In support of his claim against the defendants in their official capacities, Plaintiff claims that “subjecting detainees to inhumane conditions of confinement is completely acceptable, common widespread practice, trained, condoned and encouraged by the management down through the entire chain of command.” Id. at p. 6. According to Plaintiff, it is “standard operating procedure” to violate detainees' civil rights and that it is a “common occurrence” to “leav[e] detainees in freezing temps or sweltering conditions.” Id.
Plaintiff's second claim alleges that from December 10, 2021, until he moved to a different cell on February 1, 2022, he reported to every floor guard that the toilet in his cell was leaking “foul water” and he also filed multiple grievances about the issue. (ECF No. 1 at p. 7).
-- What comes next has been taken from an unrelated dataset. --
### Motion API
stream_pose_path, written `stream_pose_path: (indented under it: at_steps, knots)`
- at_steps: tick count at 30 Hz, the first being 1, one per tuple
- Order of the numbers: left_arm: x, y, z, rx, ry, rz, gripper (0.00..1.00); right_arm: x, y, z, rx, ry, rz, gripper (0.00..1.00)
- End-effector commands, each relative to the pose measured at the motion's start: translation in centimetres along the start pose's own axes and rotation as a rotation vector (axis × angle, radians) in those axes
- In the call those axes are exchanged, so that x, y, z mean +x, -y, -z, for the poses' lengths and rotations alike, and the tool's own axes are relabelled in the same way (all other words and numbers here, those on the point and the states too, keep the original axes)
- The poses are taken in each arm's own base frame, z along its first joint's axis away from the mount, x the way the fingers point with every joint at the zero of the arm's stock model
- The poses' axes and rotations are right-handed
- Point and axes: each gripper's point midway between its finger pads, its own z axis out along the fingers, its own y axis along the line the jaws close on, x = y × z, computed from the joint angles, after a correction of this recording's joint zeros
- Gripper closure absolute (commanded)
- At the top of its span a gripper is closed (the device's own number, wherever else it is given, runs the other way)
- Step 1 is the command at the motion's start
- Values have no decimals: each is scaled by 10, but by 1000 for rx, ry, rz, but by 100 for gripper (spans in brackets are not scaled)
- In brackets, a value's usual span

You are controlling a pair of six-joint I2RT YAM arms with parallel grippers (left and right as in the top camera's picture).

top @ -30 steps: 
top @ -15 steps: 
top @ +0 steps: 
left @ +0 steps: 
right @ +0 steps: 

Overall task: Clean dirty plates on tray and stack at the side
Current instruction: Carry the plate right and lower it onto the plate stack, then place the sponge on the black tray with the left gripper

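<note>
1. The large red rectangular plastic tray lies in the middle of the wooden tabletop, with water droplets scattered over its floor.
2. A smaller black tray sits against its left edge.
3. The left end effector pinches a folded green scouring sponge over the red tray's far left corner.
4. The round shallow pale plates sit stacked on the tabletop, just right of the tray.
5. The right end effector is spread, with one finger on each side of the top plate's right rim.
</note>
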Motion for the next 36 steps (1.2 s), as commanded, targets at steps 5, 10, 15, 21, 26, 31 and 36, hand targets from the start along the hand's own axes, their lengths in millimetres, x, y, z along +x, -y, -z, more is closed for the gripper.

According to Plaintiff, he was given “half blankets” to soak up the water, and many guards documented the issue and filed maintenance requests. Id. Plaintiff alleges that Sgt. Byrd took photographs of the condition but Cpl. Sam Caudle both “neglected the problem and was allowed to neglect the problem.” Id.
Plaintiff further claims that from July 10, 2022, until November 10, 2022, he notified every floor guard about a problem with the plumbing that was causing his toilet to fill with sewage from other cells. Id. According to Plaintiff, this problem caused his toilet to fill to the rim with raw sewage, rendering his toilet unusable. Id. Plaintiff claims that he subsequently “flooded” the kiosk system in every category notifying everyone about the problem, but rather than address the issue, Corporal Mulvaney “berated” him for “abusing the system.” Id. at pp. 7-8. Plaintiff contends that he “flooded” the grievance system again on July 19, 2022, asking WCDC staff to repair a clogged sewer drain, but no action was taken; later that night, the sewer backed up and raw sewage flooded the mezzanine, his cell, several cells on Q-block, and flowed down into the dayroom. Id. at p. 8. By this time, Plaintiff claims that he had not had a usable toilet in his cell for five days and had been filing grievances about this issue for nine. Id. In response to his grievances, Plaintiff contends that he was told that “maintenance has been notified,” but “it is a well-known fact that Cpl. Sam Caudle is lazy, apathetic, and displays a complete disregard for the maintenance of the detention center.” Id. According to Plaintiff, the problem persisted even after the plumbing had been snaked and he was moved to K-block. Id. Plaintiff claims that the problem was finally resolved by White on November 11, 2022. Id. Plaintiff contends that he requested a toilet brush, but Cpl. Farber did not give him one, even though he filed grievances about this issue. Id. In support of his claims against the defendants in their official capacities, Plaintiff claims that the WCDC “is plagued with plumbing problems which go unaddressed for months, everyone knows it, Caudle does nothing about it and nobody cares enough to do anything about it. He is protected from on high by Tim Helder and Jay Cantrell.” Id. at p. 9.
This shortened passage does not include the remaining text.